Rudolf August
Reign
Deutsche Staaten Fürstentum Braunschweig-Wolfenbüttel (1666 – 1704)
Description
Rudolf August, ein Mitglied des Welfenhauses, regierte von 1666 bis zu seinem Tod als Herzog von Braunschweig-Wolfenbüttel. 1685 regierte er gemeinsam mit seinem jüngeren Bruder Anton Ulrich. Seine Interessen galten mehr dem Studium und der Jagd, weshalb er seinen politisch versierten Bruder Anthony Ulrich zum Gouverneur ernannte. Während seiner Regierungszeit konzentrierte er sich auf den barocken Ausbau der herzoglichen Residenz, darunter den „Alten Weg“, der die Städte Braunschweig und Wolfenbüttel verband. Er starb 1704 im Jagdschloss Hedwigsburg. Mit seiner ersten Frau Christine Elisabeth hatte er drei Töchter, nach deren Tod ging er eine morganatische Ehe mit Rosine Elisabeth Menthe ein, die jedoch keine gemeinsamen Kinder hatte.
Minting information
Prinz Rudolf August (1627–1704) war von 1666 bis 1704 regierender Herzog von Braunschweig-Wolfenbüttel. Seine Münzprägung zählte zu den bedeutendsten im Deutsch-Römischen Reich des 17. Jahrhunderts. Unter Rudolf August erlebte das Herzogtum Braunschweig-Wolfenbüttel einen bedeutenden wirtschaftlichen Aufschwung. Der Herzog förderte Handel und Industrie und führte das System der Manufakturen ein. Dank der wirtschaftlichen Entwicklung blühte auch die Münzprägung des Herzogtums auf. Die Münzprägung Rudolf Augusts bestand überwiegend aus Gold- und Silbermünzen. Die bedeutendste Goldmünze war die 24-teilige Dukatenserie, die von 1666 bis 1704 hergestellt wurde.

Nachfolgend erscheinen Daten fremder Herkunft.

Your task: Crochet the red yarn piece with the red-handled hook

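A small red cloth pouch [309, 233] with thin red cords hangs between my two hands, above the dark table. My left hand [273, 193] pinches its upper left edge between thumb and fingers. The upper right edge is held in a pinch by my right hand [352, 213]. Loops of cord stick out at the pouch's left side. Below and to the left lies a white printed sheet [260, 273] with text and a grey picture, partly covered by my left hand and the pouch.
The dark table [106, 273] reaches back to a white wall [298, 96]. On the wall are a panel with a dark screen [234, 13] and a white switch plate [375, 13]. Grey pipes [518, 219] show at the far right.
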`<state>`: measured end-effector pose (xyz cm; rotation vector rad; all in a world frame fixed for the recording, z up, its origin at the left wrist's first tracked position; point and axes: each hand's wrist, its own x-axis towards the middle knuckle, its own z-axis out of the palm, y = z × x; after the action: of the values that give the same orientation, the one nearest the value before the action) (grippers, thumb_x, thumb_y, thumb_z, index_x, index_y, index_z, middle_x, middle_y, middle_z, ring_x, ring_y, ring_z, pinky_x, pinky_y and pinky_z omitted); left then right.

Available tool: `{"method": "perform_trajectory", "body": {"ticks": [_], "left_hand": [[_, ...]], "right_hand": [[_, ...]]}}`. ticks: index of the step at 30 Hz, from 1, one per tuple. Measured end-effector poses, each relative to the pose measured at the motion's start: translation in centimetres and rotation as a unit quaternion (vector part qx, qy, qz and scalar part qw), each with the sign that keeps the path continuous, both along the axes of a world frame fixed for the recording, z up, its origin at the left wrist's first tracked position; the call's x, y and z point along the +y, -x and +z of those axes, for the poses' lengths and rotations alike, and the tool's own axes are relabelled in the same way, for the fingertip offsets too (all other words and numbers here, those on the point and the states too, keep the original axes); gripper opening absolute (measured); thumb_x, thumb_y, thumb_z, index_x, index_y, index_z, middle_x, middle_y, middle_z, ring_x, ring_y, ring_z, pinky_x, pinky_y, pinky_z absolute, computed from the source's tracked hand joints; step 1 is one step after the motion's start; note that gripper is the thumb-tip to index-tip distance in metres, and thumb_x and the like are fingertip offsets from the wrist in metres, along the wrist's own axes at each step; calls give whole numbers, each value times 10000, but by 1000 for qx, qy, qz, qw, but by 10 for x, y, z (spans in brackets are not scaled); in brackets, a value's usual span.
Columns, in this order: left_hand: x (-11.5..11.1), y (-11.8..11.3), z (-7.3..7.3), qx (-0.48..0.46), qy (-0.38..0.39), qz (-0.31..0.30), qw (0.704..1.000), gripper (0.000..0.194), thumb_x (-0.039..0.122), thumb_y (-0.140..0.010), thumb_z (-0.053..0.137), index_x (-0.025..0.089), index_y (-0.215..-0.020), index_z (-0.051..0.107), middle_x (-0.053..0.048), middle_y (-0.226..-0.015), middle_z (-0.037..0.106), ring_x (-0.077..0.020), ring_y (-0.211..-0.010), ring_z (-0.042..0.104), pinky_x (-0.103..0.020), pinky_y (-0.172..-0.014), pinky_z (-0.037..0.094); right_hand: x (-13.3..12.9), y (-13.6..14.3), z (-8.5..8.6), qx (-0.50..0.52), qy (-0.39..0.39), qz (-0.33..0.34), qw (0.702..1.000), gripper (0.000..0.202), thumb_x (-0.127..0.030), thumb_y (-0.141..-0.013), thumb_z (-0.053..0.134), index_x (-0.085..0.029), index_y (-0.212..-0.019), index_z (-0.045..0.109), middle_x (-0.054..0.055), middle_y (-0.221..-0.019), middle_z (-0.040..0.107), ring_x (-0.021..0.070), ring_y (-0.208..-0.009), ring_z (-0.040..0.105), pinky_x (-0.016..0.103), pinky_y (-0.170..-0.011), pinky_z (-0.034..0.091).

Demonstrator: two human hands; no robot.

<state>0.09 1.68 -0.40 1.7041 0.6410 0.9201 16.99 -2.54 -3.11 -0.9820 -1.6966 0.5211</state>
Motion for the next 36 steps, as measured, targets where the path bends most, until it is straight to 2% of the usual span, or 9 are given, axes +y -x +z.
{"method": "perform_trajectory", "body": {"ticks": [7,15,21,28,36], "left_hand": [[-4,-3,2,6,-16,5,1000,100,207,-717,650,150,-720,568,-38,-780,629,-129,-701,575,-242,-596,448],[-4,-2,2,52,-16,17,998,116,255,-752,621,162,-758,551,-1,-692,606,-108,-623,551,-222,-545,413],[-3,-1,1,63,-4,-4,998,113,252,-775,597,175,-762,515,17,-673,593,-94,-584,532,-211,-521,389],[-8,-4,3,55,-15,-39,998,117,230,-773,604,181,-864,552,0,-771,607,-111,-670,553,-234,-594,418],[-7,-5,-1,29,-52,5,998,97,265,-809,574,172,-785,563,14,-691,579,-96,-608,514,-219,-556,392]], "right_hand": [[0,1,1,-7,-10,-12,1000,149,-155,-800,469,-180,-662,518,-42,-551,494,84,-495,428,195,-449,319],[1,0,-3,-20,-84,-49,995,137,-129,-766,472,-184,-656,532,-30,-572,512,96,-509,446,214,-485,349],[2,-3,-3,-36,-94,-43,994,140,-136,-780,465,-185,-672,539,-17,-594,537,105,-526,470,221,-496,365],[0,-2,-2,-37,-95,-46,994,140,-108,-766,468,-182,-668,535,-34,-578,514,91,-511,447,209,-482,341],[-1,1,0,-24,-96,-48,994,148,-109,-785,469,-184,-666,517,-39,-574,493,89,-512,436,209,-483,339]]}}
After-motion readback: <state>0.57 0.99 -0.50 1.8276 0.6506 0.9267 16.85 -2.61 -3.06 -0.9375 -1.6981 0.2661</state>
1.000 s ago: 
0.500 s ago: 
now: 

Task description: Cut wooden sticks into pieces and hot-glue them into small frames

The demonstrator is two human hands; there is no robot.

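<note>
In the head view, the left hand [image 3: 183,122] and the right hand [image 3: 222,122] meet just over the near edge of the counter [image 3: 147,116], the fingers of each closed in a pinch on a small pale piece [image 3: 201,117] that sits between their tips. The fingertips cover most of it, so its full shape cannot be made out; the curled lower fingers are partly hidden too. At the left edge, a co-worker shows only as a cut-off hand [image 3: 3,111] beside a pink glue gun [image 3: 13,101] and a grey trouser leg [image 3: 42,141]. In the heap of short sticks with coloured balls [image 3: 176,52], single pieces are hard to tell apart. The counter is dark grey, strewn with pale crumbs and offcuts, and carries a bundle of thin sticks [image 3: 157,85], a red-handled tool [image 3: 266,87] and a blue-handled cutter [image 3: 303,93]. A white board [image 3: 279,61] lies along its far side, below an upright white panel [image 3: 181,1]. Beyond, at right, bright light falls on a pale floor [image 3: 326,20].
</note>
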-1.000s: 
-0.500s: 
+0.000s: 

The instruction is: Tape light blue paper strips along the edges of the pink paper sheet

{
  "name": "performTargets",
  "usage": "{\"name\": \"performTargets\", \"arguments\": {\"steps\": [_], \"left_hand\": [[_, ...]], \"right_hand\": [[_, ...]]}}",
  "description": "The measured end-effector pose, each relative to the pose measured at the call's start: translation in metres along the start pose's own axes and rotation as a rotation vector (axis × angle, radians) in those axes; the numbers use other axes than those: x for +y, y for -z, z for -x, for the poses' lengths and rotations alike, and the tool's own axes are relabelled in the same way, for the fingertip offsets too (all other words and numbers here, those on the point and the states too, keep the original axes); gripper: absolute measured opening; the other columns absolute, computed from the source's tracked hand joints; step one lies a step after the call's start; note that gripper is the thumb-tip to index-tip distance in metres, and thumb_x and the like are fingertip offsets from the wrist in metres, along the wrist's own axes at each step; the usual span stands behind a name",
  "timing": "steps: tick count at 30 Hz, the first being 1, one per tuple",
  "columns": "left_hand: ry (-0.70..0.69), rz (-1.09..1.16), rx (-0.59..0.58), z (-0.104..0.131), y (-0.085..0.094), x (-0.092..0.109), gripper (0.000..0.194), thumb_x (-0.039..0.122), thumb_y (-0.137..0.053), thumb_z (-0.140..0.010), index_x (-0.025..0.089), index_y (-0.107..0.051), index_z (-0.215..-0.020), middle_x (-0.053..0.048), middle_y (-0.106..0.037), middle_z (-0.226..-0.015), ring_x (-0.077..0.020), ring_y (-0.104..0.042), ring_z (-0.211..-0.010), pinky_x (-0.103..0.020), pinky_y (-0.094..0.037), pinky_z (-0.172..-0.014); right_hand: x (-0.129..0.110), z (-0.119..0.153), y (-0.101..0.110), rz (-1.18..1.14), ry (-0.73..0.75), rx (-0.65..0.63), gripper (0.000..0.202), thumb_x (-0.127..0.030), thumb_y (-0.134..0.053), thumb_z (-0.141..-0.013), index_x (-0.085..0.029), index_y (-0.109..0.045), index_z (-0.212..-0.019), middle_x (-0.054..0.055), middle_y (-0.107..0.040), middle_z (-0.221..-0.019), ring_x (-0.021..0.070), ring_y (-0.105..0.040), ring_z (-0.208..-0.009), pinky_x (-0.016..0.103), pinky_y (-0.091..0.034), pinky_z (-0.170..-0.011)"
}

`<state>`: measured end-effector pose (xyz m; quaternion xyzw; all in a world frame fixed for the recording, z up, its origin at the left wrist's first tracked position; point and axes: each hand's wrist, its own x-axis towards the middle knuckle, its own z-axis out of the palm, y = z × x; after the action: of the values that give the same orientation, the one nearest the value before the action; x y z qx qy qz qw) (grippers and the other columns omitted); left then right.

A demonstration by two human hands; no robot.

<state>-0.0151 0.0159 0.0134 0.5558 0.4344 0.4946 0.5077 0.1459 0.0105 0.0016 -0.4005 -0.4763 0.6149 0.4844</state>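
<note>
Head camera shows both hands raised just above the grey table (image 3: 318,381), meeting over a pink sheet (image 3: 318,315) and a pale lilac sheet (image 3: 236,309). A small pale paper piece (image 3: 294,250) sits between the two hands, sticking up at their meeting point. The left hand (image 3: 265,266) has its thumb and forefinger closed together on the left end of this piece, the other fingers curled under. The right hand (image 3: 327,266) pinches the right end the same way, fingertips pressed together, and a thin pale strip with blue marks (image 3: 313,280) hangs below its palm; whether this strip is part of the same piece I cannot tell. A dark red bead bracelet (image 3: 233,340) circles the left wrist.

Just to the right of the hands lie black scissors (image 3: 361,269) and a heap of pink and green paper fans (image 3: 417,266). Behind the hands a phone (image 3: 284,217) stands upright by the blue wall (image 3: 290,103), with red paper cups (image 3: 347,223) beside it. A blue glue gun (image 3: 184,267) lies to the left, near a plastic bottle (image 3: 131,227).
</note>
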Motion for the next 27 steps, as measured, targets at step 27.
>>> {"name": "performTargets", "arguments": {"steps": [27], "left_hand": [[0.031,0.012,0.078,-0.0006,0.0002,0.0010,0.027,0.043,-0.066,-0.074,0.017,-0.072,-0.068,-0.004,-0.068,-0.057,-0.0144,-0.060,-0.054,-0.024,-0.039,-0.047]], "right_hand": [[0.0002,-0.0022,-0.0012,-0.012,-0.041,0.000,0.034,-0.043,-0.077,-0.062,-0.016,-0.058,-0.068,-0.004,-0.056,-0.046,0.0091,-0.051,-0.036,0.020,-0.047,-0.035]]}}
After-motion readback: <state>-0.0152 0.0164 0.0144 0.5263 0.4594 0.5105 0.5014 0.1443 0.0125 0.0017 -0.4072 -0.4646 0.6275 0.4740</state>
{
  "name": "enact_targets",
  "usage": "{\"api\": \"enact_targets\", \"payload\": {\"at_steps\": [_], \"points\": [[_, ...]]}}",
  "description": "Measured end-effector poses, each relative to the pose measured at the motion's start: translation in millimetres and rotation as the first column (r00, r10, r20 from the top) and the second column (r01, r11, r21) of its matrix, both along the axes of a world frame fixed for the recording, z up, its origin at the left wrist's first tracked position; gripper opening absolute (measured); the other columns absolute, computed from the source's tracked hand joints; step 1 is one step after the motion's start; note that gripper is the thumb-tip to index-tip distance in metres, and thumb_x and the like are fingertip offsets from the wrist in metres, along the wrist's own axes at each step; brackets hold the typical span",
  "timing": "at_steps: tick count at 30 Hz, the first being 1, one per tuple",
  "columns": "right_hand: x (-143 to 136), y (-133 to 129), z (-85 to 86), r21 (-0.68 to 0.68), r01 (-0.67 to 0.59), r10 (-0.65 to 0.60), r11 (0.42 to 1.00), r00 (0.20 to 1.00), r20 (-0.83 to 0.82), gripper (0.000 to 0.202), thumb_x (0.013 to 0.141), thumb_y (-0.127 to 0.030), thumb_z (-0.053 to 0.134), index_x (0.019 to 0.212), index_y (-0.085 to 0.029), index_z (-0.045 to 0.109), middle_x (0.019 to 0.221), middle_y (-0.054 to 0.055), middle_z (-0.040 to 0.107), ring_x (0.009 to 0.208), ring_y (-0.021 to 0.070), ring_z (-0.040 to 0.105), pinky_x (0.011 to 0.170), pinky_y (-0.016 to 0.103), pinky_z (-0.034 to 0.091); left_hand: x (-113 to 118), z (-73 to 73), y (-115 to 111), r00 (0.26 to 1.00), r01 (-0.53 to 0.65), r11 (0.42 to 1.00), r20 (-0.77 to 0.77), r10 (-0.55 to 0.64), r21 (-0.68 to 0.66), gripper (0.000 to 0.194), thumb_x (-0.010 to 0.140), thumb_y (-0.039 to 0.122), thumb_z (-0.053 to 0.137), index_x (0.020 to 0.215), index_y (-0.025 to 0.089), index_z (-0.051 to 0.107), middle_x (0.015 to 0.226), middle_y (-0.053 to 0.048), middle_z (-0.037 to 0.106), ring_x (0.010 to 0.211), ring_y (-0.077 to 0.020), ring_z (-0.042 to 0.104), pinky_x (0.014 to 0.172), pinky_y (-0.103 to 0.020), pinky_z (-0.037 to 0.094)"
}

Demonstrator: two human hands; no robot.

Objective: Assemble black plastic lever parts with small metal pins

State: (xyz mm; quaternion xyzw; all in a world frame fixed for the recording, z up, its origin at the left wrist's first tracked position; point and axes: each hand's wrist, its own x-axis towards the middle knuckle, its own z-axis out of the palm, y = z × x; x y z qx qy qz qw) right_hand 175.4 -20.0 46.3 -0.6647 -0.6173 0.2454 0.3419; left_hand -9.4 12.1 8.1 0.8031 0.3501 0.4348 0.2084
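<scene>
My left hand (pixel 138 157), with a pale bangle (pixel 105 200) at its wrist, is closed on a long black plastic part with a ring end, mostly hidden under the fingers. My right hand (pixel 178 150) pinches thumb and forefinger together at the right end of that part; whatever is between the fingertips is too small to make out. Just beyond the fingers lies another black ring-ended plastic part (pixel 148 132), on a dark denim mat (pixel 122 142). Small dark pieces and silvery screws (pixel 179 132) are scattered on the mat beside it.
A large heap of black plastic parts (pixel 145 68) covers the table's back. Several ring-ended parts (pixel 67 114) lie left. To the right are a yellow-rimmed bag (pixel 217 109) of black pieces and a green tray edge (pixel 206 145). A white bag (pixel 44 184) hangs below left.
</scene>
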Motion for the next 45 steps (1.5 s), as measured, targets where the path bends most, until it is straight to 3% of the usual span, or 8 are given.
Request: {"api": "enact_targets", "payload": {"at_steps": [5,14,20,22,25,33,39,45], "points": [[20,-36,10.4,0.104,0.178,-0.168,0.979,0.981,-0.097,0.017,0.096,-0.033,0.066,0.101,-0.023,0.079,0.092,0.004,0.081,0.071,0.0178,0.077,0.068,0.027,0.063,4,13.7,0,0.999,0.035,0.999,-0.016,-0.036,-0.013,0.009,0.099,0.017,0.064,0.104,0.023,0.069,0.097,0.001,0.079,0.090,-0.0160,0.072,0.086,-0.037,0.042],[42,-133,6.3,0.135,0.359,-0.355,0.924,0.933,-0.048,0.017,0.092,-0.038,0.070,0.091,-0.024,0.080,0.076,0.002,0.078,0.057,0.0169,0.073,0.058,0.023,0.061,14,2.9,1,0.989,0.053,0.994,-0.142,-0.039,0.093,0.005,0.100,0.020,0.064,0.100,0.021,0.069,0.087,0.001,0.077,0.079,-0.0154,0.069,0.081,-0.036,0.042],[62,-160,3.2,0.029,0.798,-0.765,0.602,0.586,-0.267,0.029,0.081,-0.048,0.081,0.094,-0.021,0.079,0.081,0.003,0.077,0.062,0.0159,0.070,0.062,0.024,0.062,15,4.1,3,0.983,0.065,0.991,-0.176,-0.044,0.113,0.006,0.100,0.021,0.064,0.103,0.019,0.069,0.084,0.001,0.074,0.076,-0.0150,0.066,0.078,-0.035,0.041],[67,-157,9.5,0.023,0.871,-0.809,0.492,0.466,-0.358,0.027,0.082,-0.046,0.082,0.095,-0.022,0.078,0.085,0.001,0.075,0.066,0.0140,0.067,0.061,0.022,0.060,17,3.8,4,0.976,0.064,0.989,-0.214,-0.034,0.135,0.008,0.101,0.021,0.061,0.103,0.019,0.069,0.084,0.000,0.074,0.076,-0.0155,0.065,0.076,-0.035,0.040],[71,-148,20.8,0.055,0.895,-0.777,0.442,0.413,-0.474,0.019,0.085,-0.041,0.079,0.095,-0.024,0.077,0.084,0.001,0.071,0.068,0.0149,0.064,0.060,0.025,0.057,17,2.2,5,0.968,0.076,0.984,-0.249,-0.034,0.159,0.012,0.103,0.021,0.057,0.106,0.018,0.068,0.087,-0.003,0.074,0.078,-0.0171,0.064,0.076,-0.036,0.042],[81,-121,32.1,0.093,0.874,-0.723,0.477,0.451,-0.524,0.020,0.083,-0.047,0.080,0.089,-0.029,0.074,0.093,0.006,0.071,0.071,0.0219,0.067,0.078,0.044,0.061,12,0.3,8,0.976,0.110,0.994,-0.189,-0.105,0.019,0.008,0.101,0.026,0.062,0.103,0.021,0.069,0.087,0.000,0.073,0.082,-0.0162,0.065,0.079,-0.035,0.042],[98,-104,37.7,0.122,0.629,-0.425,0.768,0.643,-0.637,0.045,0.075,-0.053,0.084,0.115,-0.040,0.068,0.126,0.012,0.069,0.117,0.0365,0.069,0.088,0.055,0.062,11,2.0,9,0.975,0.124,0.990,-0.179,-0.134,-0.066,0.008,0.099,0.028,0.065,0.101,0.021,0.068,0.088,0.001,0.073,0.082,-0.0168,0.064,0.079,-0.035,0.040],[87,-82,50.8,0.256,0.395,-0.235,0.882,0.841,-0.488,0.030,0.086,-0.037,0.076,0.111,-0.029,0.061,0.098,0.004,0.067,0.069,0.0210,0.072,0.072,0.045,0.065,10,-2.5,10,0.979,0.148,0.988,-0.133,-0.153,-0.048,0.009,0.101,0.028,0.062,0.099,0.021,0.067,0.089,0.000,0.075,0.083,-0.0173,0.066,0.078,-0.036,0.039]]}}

Die Dukaten waren von hoher Qualität und im Deutsch-Römischen Reich weit verbreitet. Unter den Silbermünzen war die Talerserie von 30 Stück die bedeutendste, die ebenfalls von 1666 bis 1704 hergestellt wurde. Auch die Taler waren von hoher Qualität und gehörten zu den wertvollsten Münzen des Deutsch-Römischen Reiches. Die Prägung Rudolf Augusts trug maßgeblich zur wirtschaftlichen Entwicklung des Herzogtums Braunschweig-Wolfenbüttel bei. Münzen des Herzogtums verbreiteten sich im Deutsch-Römischen Reich und trugen zum wachsenden wirtschaftlichen und politischen Einfluss des Herzogtums bei.